Problem description: Your reply should consist solely of the lines from the start of the material below through the line containing "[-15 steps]", reproduced exactly.

-*-*-

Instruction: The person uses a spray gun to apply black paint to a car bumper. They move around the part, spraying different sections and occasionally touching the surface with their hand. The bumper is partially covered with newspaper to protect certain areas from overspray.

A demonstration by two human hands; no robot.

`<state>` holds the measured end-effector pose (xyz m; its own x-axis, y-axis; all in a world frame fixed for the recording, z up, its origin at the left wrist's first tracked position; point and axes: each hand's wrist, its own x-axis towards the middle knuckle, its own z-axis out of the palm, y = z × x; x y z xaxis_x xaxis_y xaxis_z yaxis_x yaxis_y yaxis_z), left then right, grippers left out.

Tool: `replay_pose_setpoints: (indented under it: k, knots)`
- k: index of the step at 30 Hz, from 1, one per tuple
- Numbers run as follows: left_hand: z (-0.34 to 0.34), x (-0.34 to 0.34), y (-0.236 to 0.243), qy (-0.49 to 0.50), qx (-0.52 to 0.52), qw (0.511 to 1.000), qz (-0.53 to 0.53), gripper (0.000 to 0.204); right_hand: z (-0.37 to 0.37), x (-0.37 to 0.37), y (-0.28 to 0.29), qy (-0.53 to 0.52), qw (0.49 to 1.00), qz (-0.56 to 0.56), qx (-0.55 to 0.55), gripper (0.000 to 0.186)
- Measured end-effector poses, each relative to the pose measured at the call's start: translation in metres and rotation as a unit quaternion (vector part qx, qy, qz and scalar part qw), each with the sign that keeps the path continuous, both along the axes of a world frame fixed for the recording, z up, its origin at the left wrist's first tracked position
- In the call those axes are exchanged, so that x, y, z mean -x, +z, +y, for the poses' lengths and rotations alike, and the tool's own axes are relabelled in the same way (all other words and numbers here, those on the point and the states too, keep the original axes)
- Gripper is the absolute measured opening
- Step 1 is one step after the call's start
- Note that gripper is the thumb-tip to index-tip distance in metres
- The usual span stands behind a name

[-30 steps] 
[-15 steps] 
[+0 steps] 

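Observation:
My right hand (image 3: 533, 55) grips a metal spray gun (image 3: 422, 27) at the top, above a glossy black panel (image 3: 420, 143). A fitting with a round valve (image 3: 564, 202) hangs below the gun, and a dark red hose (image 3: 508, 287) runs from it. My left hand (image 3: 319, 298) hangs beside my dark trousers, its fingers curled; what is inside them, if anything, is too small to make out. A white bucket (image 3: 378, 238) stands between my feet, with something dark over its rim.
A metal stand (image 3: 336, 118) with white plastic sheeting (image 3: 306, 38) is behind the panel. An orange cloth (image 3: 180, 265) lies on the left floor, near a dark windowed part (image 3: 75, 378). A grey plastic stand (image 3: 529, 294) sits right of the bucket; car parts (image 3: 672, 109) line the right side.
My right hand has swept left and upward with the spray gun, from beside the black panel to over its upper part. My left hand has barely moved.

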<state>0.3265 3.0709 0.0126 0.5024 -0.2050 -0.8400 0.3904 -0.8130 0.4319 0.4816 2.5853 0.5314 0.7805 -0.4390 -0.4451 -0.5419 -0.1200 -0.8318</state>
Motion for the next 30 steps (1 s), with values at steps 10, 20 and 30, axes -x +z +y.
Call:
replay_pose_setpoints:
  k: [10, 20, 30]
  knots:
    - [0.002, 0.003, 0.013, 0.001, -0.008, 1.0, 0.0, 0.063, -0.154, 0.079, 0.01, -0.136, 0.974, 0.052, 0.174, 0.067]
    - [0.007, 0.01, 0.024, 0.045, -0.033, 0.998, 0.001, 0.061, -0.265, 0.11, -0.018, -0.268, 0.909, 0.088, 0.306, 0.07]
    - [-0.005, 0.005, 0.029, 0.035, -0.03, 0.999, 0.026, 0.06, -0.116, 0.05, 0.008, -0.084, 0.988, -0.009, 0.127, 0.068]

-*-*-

Written response:
Instruction: The person uses a spray gun to apply black paint to a car bumper. They move around the part, spraying different sections and occasionally touching the surface with their hand. The bumper is partially covered with newspaper to protect certain areas from overspray.

A demonstration by two human hands; no robot.

`<state>` holds the measured end-effector pose (xyz m; its own x-axis, y-axis; all in a world frame fixed for the recording, z up, its origin at the left wrist's first tracked position; point and axes: each hand's wrist, its own x-axis towards the middle knuckle, its own z-axis out of the palm, y = z × x; x y z xaxis_x xaxis_y xaxis_z yaxis_x yaxis_y yaxis_z), left then right, grippers left out.

Tool: `replay_pose_setpoints: (indented under it: k, knots)`
- k: index of the step at 30 Hz, from 1, one per tuple
- Numbers run as follows: left_hand: z (-0.34 to 0.34), x (-0.34 to 0.34), y (-0.236 to 0.243), qy (-0.49 to 0.50), qx (-0.52 to 0.52), qw (0.511 to 1.000), qz (-0.53 to 0.53), gripper (0.000 to 0.204); right_hand: z (-0.37 to 0.37), x (-0.37 to 0.37), y (-0.28 to 0.29), qy (-0.53 to 0.52), qw (0.49 to 1.00), qz (-0.56 to 0.56), qx (-0.55 to 0.55), gripper (0.000 to 0.186)
- Measured end-effector poses, each relative to the pose measured at the call's start: translation in metres and rotation as a unit quaternion (vector part qx, qy, qz and scalar part qw), each with the sign that keeps the path continuous, both along the axes of a world frame fixed for the recording, z up, its origin at the left wrist's first tracked position
- In the call those axes are exchanged, so that x, y, z mean -x, +z, +y, for the poses' lengths and rotations alike, and the tool's own axes are relabelled in the same way (all other words and numbers here, those on the point and the states too, keep the original axes)
- Gripper is the absolute measured opening
- Step 1 is one step after the call's start
- Note that gripper is the thumb-tip to index-tip distance in metres
- The usual span stands behind a name

[-30 steps] 
[-15 steps] 

With that, the exercise is complete.